§ **Action item**
Would you please print exactly the lines that run from the one with "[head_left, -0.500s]" to the last line of the data, both included, without any pictures?

START Input data

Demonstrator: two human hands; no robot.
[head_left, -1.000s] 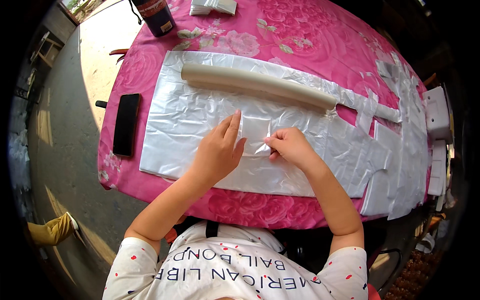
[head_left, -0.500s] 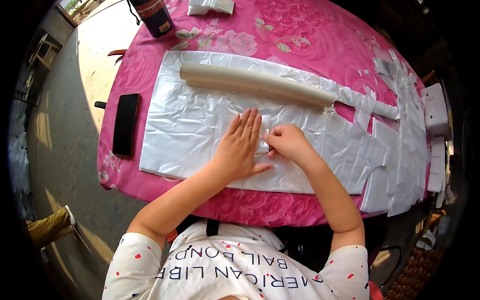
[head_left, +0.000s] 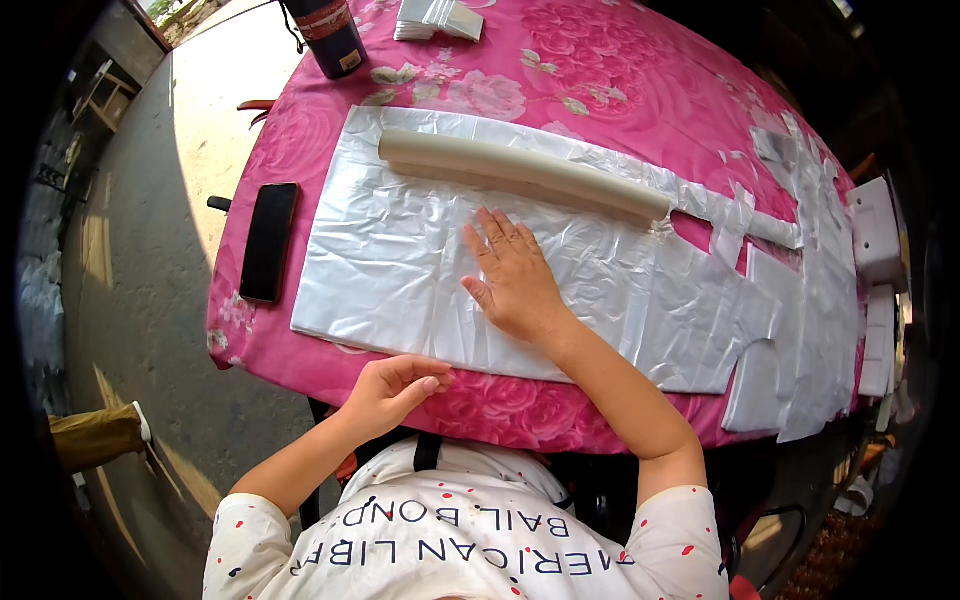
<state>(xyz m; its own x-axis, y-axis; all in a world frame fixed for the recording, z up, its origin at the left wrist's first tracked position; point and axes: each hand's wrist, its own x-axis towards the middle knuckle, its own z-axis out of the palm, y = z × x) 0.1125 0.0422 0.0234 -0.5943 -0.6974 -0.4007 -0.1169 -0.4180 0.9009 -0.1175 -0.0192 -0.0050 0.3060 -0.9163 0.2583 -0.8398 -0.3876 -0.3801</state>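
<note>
At the far left, beyond the table, a leg in mustard-coloured trousers (head_left: 95,440) showed above a grey floor. On a pink cloth printed with roses (head_left: 285,150), a black phone (head_left: 269,243) lay near the left edge, and a dark bottle (head_left: 335,42) stood farther back. The person's left hand (head_left: 395,393) was at the cloth's near edge, fingers curled toward the thumb; whether they pinched anything thin could not be told. At the back lay small folded silvery pieces (head_left: 438,20). Creased white plastic sheets (head_left: 610,290), stacked flat, covered the middle of the table. Palm down on them was the right hand (head_left: 515,283), fingers loosely spread, gripping nothing visible. Behind it, a long beige tube (head_left: 525,172) lay slantwise on the sheets. Ragged plastic offcuts (head_left: 820,340) spread over the right end, with white containers (head_left: 876,232) just beyond.
</note>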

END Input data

§ **Reply to the task**
[head_left, -0.500s] 
[head_left, +0.000s] 
<state>(xyz m; its own x-axis, y-axis; all in a world frame fixed for the recording, z up, its origin at the left wrist's first tracked position; point and axes: each hand's wrist, its own x-axis towards the middle knuckle, its own z-axis out of the palm, y = z × x) 0.1125 0.0422 0.0234 -0.5943 -0.6974 -0.4007 -0.1169 -0.4180 0.9009 -0.1175 -0.0192 -0.0050 0.3060 -0.9163 0.2583 -0.8398 -0.3876 -0.3801</state>
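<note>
At the far left, beyond the table, a leg in mustard-coloured trousers (head_left: 95,440) showed above a grey floor. On a pink cloth printed with roses (head_left: 285,150), a black phone (head_left: 269,243) lay near the left edge, and a dark bottle (head_left: 335,42) stood farther back. The person's left hand (head_left: 395,393) was at the cloth's near edge, fingers curled toward the thumb; whether they pinched anything thin could not be told. At the back lay small folded silvery pieces (head_left: 438,20). Creased white plastic sheets (head_left: 610,290), stacked flat, covered the middle of the table. Palm down on them was the right hand (head_left: 515,283), fingers loosely spread, gripping nothing visible. Behind it, a long beige tube (head_left: 525,172) lay slantwise on the sheets. Ragged plastic offcuts (head_left: 820,340) spread over the right end, with white containers (head_left: 876,232) just beyond.
</note>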

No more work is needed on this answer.